#### Work request:
Repeat only the stretch of lines below that runs from the line with "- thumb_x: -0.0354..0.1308" through the line with "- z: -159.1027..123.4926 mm", unaltered.

Records excerpted from a collection:
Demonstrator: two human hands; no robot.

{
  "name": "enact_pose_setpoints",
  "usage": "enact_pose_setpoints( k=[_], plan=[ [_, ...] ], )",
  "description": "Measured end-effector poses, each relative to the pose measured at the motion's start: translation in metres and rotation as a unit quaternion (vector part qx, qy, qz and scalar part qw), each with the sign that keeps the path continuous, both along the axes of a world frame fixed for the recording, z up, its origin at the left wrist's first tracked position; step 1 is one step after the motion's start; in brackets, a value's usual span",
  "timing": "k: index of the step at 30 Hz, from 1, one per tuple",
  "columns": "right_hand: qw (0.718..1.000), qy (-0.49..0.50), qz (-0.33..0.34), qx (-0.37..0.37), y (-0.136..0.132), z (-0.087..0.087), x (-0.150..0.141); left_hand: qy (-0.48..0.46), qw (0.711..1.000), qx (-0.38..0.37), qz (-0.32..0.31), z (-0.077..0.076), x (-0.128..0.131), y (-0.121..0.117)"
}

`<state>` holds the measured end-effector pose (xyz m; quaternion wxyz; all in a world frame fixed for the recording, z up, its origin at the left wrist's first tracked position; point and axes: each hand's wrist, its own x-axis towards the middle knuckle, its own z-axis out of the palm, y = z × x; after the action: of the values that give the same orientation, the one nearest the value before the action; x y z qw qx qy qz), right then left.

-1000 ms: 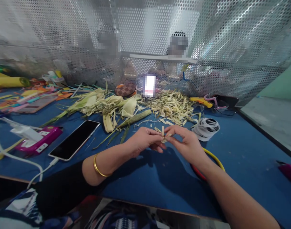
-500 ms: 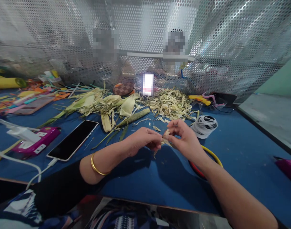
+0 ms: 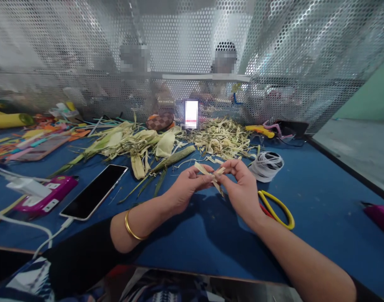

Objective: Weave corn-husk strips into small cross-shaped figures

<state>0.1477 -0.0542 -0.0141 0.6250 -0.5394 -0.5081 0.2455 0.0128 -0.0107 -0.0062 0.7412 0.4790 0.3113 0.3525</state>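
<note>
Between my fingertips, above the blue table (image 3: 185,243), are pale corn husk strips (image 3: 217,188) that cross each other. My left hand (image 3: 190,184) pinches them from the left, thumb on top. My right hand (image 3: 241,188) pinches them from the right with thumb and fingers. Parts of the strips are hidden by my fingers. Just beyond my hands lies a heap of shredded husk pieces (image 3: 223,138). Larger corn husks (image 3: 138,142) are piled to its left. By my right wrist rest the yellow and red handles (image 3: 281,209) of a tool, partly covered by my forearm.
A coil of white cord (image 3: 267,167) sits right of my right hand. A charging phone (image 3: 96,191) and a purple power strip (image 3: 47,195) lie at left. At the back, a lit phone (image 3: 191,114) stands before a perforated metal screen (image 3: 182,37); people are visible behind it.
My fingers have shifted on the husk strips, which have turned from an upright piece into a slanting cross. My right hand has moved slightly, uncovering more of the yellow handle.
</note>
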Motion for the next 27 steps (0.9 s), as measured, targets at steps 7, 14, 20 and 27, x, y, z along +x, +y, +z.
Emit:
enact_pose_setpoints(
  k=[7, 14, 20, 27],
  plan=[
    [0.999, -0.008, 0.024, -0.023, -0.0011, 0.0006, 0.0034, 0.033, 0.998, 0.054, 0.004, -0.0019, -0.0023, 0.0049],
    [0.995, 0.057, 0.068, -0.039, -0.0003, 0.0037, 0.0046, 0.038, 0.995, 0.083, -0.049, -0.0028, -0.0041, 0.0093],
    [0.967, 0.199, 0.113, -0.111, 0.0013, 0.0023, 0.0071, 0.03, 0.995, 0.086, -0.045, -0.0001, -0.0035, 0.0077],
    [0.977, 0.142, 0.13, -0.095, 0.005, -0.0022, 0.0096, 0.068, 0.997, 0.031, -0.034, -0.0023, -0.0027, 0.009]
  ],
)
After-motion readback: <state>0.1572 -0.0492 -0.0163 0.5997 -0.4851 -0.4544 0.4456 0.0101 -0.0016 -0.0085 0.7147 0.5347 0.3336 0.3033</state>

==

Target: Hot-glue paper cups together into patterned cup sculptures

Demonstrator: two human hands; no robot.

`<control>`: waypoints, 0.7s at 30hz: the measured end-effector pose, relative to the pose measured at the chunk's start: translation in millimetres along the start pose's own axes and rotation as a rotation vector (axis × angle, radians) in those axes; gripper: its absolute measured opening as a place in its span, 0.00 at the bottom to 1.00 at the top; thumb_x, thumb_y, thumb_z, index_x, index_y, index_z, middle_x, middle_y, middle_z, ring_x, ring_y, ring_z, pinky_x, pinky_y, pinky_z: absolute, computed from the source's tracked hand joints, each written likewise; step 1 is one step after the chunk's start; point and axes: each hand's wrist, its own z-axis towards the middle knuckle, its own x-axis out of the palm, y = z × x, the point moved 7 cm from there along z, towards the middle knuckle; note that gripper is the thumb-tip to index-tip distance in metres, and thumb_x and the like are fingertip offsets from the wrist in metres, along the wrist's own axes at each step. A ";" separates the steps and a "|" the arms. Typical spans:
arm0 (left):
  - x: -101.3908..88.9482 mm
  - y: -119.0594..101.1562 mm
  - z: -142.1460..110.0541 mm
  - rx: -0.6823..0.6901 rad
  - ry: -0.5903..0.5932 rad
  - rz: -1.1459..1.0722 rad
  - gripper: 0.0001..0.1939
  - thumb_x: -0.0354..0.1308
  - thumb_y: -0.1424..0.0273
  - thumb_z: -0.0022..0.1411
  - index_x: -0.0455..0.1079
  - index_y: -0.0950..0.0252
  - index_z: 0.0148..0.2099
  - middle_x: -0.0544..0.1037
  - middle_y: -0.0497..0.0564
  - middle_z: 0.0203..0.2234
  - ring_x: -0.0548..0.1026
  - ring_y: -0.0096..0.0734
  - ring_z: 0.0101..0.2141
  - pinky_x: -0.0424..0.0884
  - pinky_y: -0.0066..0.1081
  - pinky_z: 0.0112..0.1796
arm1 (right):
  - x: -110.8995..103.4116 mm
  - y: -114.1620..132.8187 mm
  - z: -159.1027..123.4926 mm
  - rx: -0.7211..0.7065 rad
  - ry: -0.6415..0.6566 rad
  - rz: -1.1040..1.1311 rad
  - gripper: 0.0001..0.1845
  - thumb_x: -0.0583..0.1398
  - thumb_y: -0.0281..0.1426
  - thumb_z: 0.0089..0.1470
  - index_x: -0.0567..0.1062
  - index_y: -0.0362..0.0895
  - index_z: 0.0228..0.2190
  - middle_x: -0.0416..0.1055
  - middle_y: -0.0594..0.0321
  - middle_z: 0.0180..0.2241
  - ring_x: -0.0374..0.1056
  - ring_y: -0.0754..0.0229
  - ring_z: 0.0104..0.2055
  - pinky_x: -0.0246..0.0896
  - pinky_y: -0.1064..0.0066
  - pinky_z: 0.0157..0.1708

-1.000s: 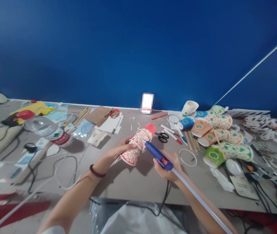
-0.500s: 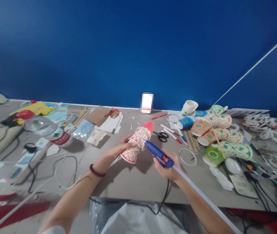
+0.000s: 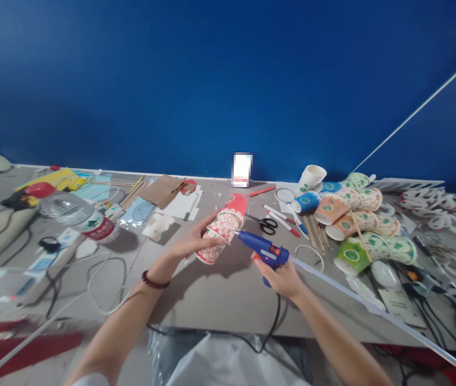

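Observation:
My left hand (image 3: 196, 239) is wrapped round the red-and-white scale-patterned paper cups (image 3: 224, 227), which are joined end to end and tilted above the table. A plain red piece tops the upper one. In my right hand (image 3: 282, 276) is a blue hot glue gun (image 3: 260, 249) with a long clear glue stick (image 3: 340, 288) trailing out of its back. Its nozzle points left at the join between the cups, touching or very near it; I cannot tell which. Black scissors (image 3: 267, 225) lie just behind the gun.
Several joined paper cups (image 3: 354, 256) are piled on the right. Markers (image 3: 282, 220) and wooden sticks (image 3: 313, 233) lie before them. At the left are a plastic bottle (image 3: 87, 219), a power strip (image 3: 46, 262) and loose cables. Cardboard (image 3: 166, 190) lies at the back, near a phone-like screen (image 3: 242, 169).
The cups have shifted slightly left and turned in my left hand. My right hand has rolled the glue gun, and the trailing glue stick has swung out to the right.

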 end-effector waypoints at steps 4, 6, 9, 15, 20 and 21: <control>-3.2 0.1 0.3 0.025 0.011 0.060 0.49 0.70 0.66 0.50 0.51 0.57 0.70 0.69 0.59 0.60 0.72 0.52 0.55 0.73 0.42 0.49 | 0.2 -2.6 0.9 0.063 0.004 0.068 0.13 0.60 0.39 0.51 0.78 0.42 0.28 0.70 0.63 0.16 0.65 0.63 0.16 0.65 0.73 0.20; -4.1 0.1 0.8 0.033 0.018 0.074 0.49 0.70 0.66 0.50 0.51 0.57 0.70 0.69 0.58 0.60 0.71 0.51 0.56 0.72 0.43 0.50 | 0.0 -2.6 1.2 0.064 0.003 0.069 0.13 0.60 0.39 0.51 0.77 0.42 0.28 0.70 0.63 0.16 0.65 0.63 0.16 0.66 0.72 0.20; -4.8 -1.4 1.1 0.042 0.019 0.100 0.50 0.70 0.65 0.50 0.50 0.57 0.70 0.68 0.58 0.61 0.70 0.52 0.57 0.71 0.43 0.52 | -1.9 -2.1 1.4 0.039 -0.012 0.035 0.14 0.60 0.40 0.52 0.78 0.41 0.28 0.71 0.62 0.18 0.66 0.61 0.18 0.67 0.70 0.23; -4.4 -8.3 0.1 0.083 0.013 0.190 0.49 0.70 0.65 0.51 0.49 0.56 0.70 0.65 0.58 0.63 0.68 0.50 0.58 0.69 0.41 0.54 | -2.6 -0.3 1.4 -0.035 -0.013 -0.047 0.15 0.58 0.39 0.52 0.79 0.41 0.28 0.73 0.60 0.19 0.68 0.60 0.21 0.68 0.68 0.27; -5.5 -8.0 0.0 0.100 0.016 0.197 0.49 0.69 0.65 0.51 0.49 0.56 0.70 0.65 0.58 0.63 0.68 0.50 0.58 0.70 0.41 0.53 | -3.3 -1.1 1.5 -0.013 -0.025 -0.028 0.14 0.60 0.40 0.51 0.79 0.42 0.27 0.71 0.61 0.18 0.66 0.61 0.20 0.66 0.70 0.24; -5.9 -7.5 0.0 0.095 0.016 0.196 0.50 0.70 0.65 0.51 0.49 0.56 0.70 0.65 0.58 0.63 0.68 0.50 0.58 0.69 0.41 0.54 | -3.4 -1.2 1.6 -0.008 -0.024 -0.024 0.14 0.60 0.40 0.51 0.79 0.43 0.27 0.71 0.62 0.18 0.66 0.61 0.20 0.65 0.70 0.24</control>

#### Solution for this task:
  - thumb_x: -0.0354..0.1308
  - thumb_y: -0.1424..0.0273
  - thumb_z: -0.0022..0.1411
  - index_x: -0.0455..0.1079
  - index_y: -0.0950..0.0252
  - index_z: 0.0148..0.2099
  - middle_x: -0.0544..0.1037
  - middle_y: -0.0497..0.0564
  - middle_z: 0.0203..0.2234
  - ring_x: -0.0548..0.1026
  - ring_y: -0.0096..0.0734
  - ring_z: 0.0101..0.2141
  - pinky_x: -0.0424..0.0884
  - pinky_y: -0.0066..0.1081
  - pinky_z: 0.0112..0.1796
arm1 (right):
  - x: -110.8995..103.4116 mm
  - y: -114.1620..132.8187 mm
  - z: -159.1027..123.4926 mm

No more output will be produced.